Where a line holds the word "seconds", copy that line from the data below.

(Stored dataset items)
════════════════════

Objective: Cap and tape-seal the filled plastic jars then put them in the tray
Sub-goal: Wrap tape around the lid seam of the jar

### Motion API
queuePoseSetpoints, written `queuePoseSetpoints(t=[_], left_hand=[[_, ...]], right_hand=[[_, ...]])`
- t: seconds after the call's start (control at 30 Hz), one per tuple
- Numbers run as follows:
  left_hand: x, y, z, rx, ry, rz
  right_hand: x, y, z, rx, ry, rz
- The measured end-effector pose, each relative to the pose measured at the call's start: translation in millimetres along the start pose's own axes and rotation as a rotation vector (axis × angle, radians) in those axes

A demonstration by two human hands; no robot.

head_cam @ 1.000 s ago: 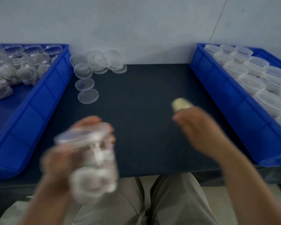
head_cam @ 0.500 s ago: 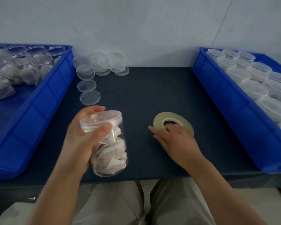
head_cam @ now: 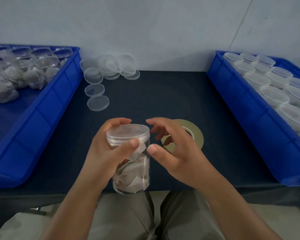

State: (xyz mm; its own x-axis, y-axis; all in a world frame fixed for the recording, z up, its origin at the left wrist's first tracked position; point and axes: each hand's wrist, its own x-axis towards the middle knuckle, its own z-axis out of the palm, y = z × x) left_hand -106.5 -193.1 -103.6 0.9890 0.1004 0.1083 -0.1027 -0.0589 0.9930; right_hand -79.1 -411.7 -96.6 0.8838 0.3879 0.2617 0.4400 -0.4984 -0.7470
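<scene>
Gripping the capped jar (head_cam: pixel 132 170), the left hand (head_cam: pixel 102 156) readies taping; the right hand (head_cam: pixel 178 153), spread and empty, should next lift the tape (head_cam: pixel 197 135)

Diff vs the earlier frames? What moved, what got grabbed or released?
The right hand left the flat yellowish tape roll and moved left, beside the capped clear plastic jar of white packets. It holds nothing visible. The left hand still grips the jar under its lid. Tape roll, loose clear lids and blue trays are unchanged.

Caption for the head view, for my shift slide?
Left hand grips a capped, filled jar while the right hand hovers beside it, tape roll lying behind.
</scene>
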Motion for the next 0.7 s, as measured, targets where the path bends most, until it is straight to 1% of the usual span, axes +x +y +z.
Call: queuePoseSetpoints(t=[0.03, 0.13, 0.2, 0.37, 0.43, 0.53, 0.6, 0.7], left_hand=[[-1.1, 1.3, 1.5, -0.014, -0.025, 0.003], [-3.6, 5.3, 5.0, -0.07, -0.104, 0.013], [-3.9, 5.9, 4.5, -0.063, -0.138, 0.009], [-3.6, 2.7, 2.9, -0.066, -0.165, -0.003], [-4.1, 3.4, 5.3, -0.045, -0.151, -0.009], [-4.2, 4.2, 8.2, 0.012, -0.148, 0.004], [-2.8, 6.1, 8.5, 0.009, -0.179, 0.018], [1.3, 5.2, 6.9, 0.081, -0.253, 0.049]], right_hand=[[0.4, -8.8, -1.4, 0.035, -0.02, -0.004], [3.9, -20.6, -7.6, 0.008, -0.051, -0.012], [3.5, -20.3, -11.3, 0.004, -0.098, -0.026], [3.1, -10.9, -21.2, 0.042, -0.214, -0.013], [2.7, -12.4, -21.0, 0.055, -0.219, -0.015], [3.8, -16.6, -16.8, 0.061, -0.183, -0.028], [4.9, -15.8, -16.9, 0.1, -0.187, -0.038], [5.7, -10.8, -24.1, 0.152, -0.258, -0.027]])
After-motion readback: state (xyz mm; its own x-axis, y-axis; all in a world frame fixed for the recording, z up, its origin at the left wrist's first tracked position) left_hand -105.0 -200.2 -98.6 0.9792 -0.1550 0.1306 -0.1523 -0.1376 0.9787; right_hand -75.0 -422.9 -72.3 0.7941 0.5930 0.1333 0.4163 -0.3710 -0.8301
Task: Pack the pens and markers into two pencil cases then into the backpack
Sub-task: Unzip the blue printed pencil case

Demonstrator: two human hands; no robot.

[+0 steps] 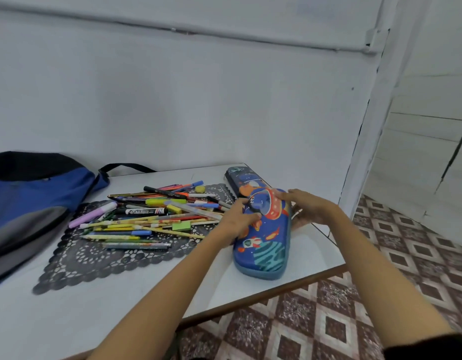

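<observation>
A blue hard pencil case (pixel 267 240) with a space print lies closed near the table's right edge. My left hand (pixel 237 219) grips its left side, thumb on the lid. My right hand (pixel 310 206) holds its far right end, fingers curled over the top. A second, darker pencil case (pixel 240 178) lies closed just behind it. A heap of pens, markers and pencils (pixel 152 216) covers a dark lace mat (pixel 100 258) in the middle. The blue, black and grey backpack (pixel 30 203) lies at the left.
The white table (pixel 95 315) ends close to the case on the right, its brown front edge (pixel 263 297) running diagonally. Patterned floor tiles (pixel 380 268) lie beyond. A pale wall stands right behind the table.
</observation>
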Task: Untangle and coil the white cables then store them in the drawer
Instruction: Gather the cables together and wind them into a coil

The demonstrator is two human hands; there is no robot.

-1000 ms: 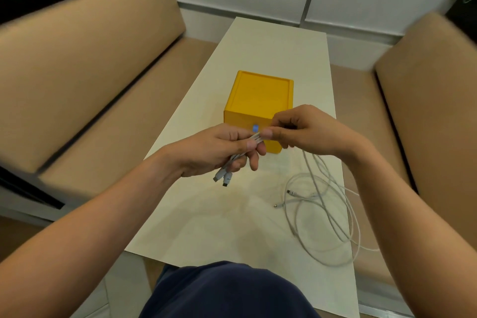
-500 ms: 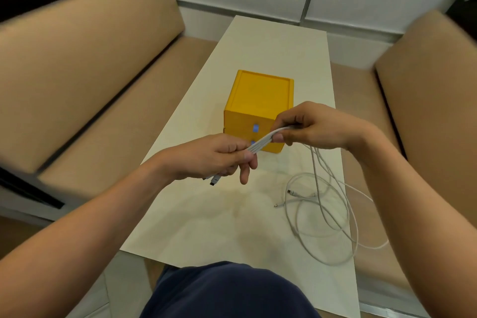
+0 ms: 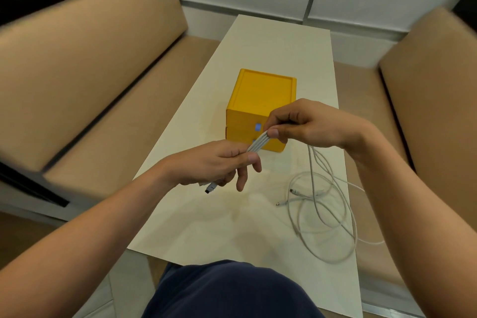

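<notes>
Several strands of white cable [image 3: 256, 144] run side by side between my two hands above the white table [image 3: 206, 224]. My left hand [image 3: 219, 165] grips one end of the bundle, and a plug end [image 3: 210, 188] sticks out below its fingers. My right hand [image 3: 307, 125] pinches the strands a short way further along. From the right hand the cables drop to a loose tangle [image 3: 322, 212] lying on the table's right side. A yellow drawer box [image 3: 263, 100] stands shut just behind my hands, with small blue handles on its front.
Tan sofa cushions line the table on the left [image 3: 85, 64] and right [image 3: 433, 100]. A white wall panel stands beyond the table's far end. My dark blue lap [image 3: 227, 292] is at the table's near edge.
My hands have drawn apart, the right sliding up and right along the cables. A short flat stretch of strands now shows between them. The plug ends sit tucked closer under my left hand.
</notes>
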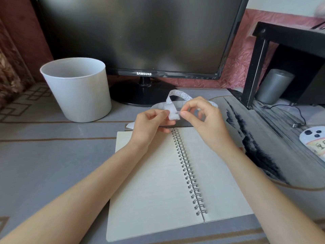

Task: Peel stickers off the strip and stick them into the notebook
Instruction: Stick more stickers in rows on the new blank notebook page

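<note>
Cream pages of the spiral notebook (154, 173) lie at six o'clock. Over its top edge, the left hand (149, 124) pinches the sticker strip (171, 110); on the right hand (204, 117), curled thumb and forefinger nip its end. A sharp tug could tear its stickers (182, 95) or fold one onto itself. Behind: white tub (77, 88) at ten o'clock, Samsung monitor (140, 32) at twelve.

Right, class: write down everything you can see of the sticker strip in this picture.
The sticker strip is a narrow white ribbon, paper-like, carrying a row of small pale outlined stickers. It is held in the air above the top edge of the open notebook, arching up and back in a loop. The left hand pinches it, the right hand pinches its face just beside. A loose end pokes out beyond the left hand.
</note>
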A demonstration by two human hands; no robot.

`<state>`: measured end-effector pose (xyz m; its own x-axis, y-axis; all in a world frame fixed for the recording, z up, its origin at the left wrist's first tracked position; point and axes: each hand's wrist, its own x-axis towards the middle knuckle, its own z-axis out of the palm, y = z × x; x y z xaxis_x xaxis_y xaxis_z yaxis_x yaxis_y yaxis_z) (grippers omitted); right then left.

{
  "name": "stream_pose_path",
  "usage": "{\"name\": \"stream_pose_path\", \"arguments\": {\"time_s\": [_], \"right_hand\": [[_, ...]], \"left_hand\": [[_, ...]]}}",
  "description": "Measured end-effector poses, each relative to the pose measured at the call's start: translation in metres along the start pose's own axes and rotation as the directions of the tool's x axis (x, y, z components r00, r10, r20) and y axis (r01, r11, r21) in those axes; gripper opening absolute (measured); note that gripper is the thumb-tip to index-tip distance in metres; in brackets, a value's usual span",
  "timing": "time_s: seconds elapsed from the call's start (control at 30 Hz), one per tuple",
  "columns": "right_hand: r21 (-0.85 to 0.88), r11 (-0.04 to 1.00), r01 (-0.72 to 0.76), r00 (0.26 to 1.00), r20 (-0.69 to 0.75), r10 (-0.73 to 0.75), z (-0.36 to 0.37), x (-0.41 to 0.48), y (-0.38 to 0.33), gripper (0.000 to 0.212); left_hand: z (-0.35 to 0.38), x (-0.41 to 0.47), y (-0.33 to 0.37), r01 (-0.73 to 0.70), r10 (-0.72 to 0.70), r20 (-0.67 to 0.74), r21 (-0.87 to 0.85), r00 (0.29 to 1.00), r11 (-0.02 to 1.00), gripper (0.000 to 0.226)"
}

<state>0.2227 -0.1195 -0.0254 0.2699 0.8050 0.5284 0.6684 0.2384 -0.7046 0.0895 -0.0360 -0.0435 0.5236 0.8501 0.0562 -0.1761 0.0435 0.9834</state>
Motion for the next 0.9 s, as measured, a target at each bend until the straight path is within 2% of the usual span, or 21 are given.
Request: {"name": "stream_pose_path", "arguments": {"time_s": [0.1,0.17,0.27,0.37,0.53,0.9], "right_hand": [[0.182,0.943,-0.278,0.960,0.061,0.272,-0.011,0.004,-0.003,0.012],[0.155,0.875,-0.459,0.887,0.142,0.440,-0.017,0.003,0.001,0.003],[0.097,0.807,-0.583,0.804,0.214,0.555,-0.017,0.001,0.008,0.009],[0.058,0.790,-0.610,0.782,0.203,0.589,-0.012,0.004,0.009,0.003],[0.016,0.801,-0.599,0.788,0.188,0.586,-0.007,0.006,0.012,0.002],[-0.048,0.835,-0.548,0.814,0.196,0.546,-0.005,0.006,0.016,0.009]], "left_hand": [[-0.002,0.000,0.000,-0.018,0.018,-0.035,0.009,0.999,1.000,0.018],[-0.002,0.001,-0.001,-0.019,0.020,-0.048,0.003,0.999,1.000,0.016],[-0.003,0.002,-0.003,-0.014,0.012,-0.054,-0.024,0.998,1.000,0.015],[-0.003,0.002,-0.004,-0.014,0.014,-0.048,0.000,0.999,1.000,0.016],[-0.004,0.002,-0.005,-0.017,0.018,-0.041,0.011,0.999,1.000,0.017],[-0.004,0.004,-0.007,-0.009,0.009,-0.043,0.009,0.999,1.000,0.015]]}}
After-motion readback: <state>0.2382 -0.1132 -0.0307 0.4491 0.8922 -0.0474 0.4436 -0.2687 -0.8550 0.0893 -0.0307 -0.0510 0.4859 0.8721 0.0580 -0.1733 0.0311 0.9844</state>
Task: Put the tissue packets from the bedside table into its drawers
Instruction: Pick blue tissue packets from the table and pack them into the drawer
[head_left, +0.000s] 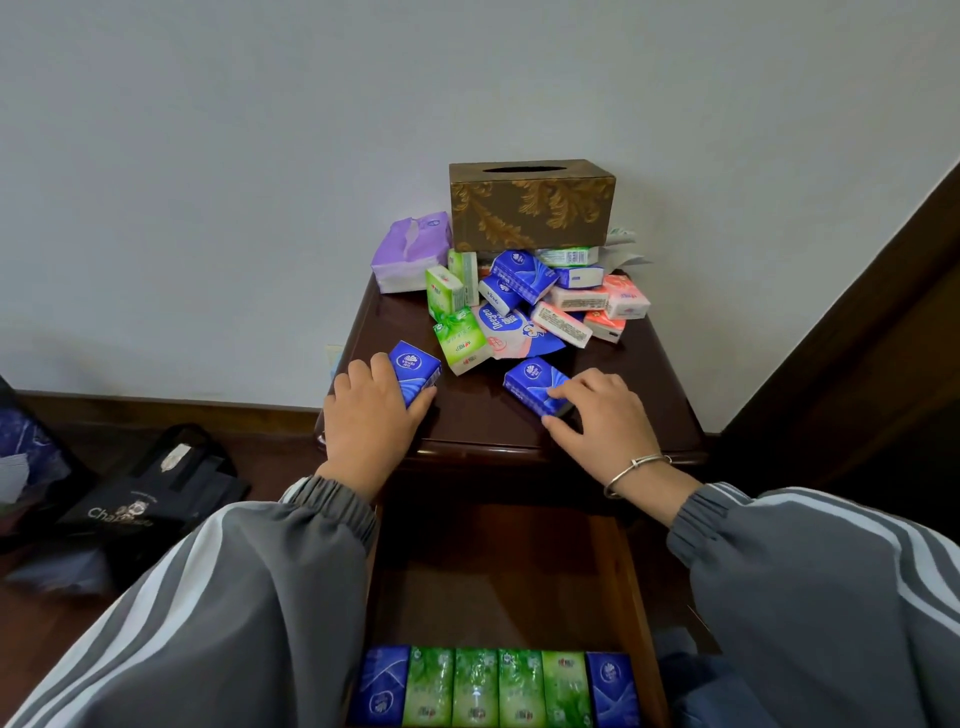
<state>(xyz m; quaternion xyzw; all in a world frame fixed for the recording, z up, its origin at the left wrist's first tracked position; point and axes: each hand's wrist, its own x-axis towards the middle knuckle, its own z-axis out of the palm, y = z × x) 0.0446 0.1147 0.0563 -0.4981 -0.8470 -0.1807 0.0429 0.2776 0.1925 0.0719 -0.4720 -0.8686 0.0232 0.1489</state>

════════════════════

* _TASK RESPONSE_:
- t: seconds after the call's start (control at 30 Hz), one per tuple
  "timing": "time_s: seconds elapsed from the call's start (control at 30 Hz), one per tuple",

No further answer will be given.